> ACTIVITY
This exercise calls for every record to be returned exactly, with pictures removed.

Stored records
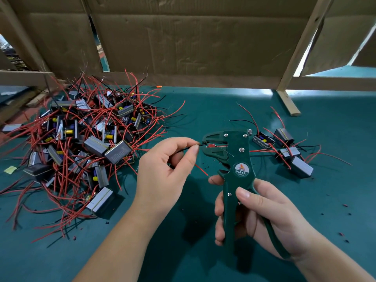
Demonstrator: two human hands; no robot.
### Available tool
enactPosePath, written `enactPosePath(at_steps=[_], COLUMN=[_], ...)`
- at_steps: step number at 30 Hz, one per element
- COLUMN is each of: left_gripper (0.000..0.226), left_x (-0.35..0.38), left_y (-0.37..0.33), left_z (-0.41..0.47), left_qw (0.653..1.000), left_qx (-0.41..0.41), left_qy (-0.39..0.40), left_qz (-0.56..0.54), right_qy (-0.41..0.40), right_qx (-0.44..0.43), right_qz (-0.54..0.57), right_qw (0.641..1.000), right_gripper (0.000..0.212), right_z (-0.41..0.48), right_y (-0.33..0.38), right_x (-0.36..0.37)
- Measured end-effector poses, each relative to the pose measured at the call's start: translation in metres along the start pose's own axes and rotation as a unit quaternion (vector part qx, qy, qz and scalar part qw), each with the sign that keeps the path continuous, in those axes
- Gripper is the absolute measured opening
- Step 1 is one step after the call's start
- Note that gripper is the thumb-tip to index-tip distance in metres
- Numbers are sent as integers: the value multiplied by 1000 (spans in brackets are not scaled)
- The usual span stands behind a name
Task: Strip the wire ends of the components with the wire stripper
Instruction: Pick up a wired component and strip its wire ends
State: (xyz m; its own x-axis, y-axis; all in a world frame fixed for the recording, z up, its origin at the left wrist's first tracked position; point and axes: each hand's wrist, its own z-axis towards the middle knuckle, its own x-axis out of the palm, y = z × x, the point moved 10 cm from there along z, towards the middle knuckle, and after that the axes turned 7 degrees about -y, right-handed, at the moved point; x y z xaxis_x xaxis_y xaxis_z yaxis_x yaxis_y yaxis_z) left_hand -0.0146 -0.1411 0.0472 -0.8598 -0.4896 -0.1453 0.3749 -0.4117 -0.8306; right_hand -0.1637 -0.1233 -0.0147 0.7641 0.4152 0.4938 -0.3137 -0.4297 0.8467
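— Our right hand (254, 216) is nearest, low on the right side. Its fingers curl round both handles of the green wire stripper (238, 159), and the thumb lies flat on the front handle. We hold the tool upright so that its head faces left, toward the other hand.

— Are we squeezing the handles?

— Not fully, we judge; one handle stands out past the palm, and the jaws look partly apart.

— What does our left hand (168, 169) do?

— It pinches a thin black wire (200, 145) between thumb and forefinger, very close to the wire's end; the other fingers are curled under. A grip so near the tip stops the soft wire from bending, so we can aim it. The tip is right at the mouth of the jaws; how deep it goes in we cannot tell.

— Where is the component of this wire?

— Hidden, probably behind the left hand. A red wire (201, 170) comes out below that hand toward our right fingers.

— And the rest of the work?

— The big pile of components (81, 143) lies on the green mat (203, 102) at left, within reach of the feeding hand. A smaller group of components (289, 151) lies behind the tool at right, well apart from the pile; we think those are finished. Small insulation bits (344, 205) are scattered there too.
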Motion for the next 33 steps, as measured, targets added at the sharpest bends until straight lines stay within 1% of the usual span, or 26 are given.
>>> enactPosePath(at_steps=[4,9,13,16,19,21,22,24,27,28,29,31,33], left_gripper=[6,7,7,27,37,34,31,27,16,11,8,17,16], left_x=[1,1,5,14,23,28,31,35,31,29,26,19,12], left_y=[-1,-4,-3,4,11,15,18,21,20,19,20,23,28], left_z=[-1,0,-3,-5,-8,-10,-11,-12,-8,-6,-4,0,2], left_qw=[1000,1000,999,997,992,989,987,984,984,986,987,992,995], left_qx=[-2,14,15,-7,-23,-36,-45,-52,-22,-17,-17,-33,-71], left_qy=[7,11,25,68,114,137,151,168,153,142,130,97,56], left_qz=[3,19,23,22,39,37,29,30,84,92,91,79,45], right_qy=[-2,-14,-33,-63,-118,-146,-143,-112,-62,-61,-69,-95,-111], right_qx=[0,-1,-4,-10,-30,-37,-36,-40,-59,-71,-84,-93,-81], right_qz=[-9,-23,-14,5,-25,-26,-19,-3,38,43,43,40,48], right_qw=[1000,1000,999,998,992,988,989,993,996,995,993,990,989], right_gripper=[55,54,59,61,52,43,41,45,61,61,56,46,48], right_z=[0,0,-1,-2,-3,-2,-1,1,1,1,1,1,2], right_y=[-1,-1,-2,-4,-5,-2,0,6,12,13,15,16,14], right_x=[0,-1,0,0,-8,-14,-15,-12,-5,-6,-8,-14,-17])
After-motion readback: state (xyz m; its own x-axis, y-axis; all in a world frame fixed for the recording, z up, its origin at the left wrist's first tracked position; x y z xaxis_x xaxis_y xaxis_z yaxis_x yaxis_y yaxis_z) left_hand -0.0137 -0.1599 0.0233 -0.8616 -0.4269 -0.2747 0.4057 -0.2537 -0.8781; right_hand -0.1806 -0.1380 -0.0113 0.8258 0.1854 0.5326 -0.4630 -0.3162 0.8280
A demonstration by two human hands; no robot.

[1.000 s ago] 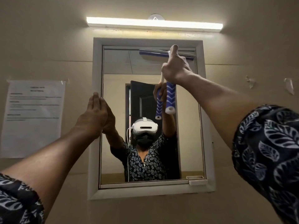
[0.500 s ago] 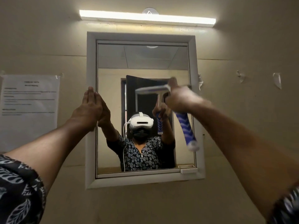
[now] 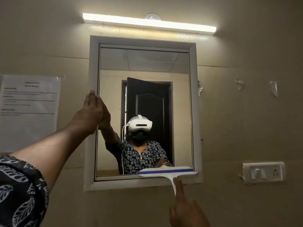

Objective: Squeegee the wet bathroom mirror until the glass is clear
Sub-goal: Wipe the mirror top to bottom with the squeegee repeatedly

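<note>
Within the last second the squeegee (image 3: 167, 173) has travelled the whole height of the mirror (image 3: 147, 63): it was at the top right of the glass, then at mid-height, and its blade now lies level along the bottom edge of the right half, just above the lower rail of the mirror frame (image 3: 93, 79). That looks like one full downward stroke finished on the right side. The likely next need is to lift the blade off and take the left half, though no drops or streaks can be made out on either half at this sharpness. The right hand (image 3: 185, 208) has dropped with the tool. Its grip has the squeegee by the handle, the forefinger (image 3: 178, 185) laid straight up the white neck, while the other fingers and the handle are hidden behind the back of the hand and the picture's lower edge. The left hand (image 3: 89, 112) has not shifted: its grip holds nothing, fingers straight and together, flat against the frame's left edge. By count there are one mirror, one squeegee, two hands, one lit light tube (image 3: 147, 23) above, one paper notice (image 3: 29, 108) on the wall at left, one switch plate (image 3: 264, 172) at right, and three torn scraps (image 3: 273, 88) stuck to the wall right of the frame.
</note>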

> OUTPUT OF THE TASK
Demonstrator: two human hands; no robot.
### Available tool
enactPosePath, written `enactPosePath(at_steps=[_], COLUMN=[_], ...)`
- at_steps: step number at 30 Hz, one per element
- COLUMN is each of: left_gripper (0.000..0.226), left_x (-0.35..0.38), left_y (-0.37..0.33), left_z (-0.41..0.47), left_qw (0.653..1.000), left_qx (-0.41..0.41), left_qy (-0.39..0.40), left_qz (-0.56..0.54), right_qy (-0.41..0.40), right_qx (-0.44..0.43), right_qz (-0.54..0.57), right_qw (0.641..1.000), right_gripper (0.000..0.212), right_z (-0.41..0.48), right_y (-0.33..0.38), right_x (-0.36..0.37)
- Measured end-effector poses, each relative to the pose measured at the call's start: translation in metres along the start pose's own axes and rotation as a unit quaternion (vector part qx, qy, qz and scalar part qw), each with the sign that keeps the path continuous, in those axes
- Gripper is the absolute measured opening
- Step 1 is one step after the call's start
- Note that gripper is the thumb-tip to index-tip distance in metres
- Numbers are sent as integers: the value multiplied by 1000 (spans in brackets are not scaled)
- The usual span stands behind a name
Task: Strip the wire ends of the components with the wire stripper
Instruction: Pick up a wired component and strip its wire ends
State: (xyz m; its own x-axis, y-axis; all in a world frame fixed for the recording, z up, its origin at the left wrist's first tracked position; point and axes: each hand's wrist, its own z-axis towards the middle knuckle, its own x-axis out of the palm, y = z × x, the point moved 10 cm from there along z, towards the middle knuckle, and after that the axes turned 7 degrees about -y, right-handed, at the moved point; x y z xaxis_x xaxis_y xaxis_z yaxis_x yaxis_y yaxis_z) left_hand -0.0146 -0.1411 0.0472 -0.8598 -0.4896 -0.1453 0.3749 -0.4117 -0.8306; right_hand -0.1637 -0.1233 -0.0147 0.7641 0.4152 0.4938 -0.3137 -0.4297 0.8467
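— Our right hand (254, 216) is nearest, low on the right side. Its fingers curl round both handles of the green wire stripper (238, 159), and the thumb lies flat on the front handle. We hold the tool upright so that its head faces left, toward the other hand.

— Are we squeezing the handles?

— Not fully, we judge; one handle stands out past the palm, and the jaws look partly apart.

— What does our left hand (168, 169) do?

— It pinches a thin black wire (200, 145) between thumb and forefinger, very close to the wire's end; the other fingers are curled under. A grip so near the tip stops the soft wire from bending, so we can aim it. The tip is right at the mouth of the jaws; how deep it goes in we cannot tell.

— Where is the component of this wire?

— Hidden, probably behind the left hand. A red wire (201, 170) comes out below that hand toward our right fingers.

— And the rest of the work?

— The big pile of components (81, 143) lies on the green mat (203, 102) at left, within reach of the feeding hand. A smaller group of components (289, 151) lies behind the tool at right, well apart from the pile; we think those are finished. Small insulation bits (344, 205) are scattered there too.
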Motion for the next 33 steps, as measured, targets added at the sharpest bends until straight lines stay within 1% of the usual span, or 26 are given.
>>> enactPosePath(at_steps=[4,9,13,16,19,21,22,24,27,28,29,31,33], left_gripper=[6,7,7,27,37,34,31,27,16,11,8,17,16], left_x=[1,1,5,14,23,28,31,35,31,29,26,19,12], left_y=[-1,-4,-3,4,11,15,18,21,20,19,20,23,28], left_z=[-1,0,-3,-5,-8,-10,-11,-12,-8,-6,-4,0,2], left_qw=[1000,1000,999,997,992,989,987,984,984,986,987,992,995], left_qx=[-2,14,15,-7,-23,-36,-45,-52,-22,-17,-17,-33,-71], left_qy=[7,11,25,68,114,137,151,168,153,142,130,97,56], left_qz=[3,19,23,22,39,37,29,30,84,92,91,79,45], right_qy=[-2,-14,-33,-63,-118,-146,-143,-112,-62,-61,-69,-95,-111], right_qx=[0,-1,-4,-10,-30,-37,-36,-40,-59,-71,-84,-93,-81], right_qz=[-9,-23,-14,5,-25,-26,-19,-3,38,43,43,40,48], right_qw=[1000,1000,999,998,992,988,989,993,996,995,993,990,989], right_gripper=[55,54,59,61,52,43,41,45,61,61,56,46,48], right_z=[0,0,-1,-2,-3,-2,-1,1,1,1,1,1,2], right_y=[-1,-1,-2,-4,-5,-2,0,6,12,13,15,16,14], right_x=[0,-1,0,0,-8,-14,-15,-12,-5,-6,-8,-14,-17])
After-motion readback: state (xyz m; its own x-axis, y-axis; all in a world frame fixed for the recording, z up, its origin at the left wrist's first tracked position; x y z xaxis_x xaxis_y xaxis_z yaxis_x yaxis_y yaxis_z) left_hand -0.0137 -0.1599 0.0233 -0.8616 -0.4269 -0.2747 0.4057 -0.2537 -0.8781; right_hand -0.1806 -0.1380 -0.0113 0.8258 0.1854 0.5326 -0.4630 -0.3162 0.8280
A demonstration by two human hands; no robot.

[1.000 s ago] 
[0.500 s ago] 
[now] 

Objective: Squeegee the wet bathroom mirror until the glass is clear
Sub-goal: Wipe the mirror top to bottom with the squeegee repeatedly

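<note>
Within the last second the squeegee (image 3: 167, 173) has travelled the whole height of the mirror (image 3: 147, 63): it was at the top right of the glass, then at mid-height, and its blade now lies level along the bottom edge of the right half, just above the lower rail of the mirror frame (image 3: 93, 79). That looks like one full downward stroke finished on the right side. The likely next need is to lift the blade off and take the left half, though no drops or streaks can be made out on either half at this sharpness. The right hand (image 3: 185, 208) has dropped with the tool. Its grip has the squeegee by the handle, the forefinger (image 3: 178, 185) laid straight up the white neck, while the other fingers and the handle are hidden behind the back of the hand and the picture's lower edge. The left hand (image 3: 89, 112) has not shifted: its grip holds nothing, fingers straight and together, flat against the frame's left edge. By count there are one mirror, one squeegee, two hands, one lit light tube (image 3: 147, 23) above, one paper notice (image 3: 29, 108) on the wall at left, one switch plate (image 3: 264, 172) at right, and three torn scraps (image 3: 273, 88) stuck to the wall right of the frame.
</note>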

That concludes the output for this exercise.